Paysages d’Indochine
Poème pour le 8 Mai
Par Stéphanie RAMOS
Le huit mai se déploie comme un lys de lumière,
Et la France, en son cœur, sent frémir le matin.
Mais l’Indochine veille, au bord des rizières claires,
Où l’aube a la couleur d’un souvenir lointain.
Là-bas, le fleuve roule une mémoire ancienne,
Ses remous sont des voix que le vent a portées.
Il murmure aux bambous, dans la brume indochienne,
Les pas de ceux partis vers d’autres vérités.
Les montagnes de jade, aux crêtes immobiles,
Dressent dans le silence un souffle de destin.
Elles gardent, dans l’écho de leurs pentes subtiles,
Le rêve d’un retour, le poids d’un lendemain.
Et la mousson, parfois, comme une main fidèle,
Efface les douleurs en caressant la terre.
Elle mêle au parfum des fleurs de cannelle
Le souffle d’un espoir que nul orage n’altère.

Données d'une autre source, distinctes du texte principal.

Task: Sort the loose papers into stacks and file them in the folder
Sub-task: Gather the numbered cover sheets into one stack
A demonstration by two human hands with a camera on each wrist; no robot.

Ainsi, le huit mai brille au-dessus des rivages,
Unissant deux horizons qu’un même élan soutient :
La paix sur nos cités, la paix sur les nuages
Qui veillent, outre-mer, les ombres du lointain.
Ô jour victorieux, que ton éclat chemine
Des plaines de France aux jungles d’Orient.
Que ton souffle apaisé traverse l’Indochine
Comme un pont de lumière entre les vivants.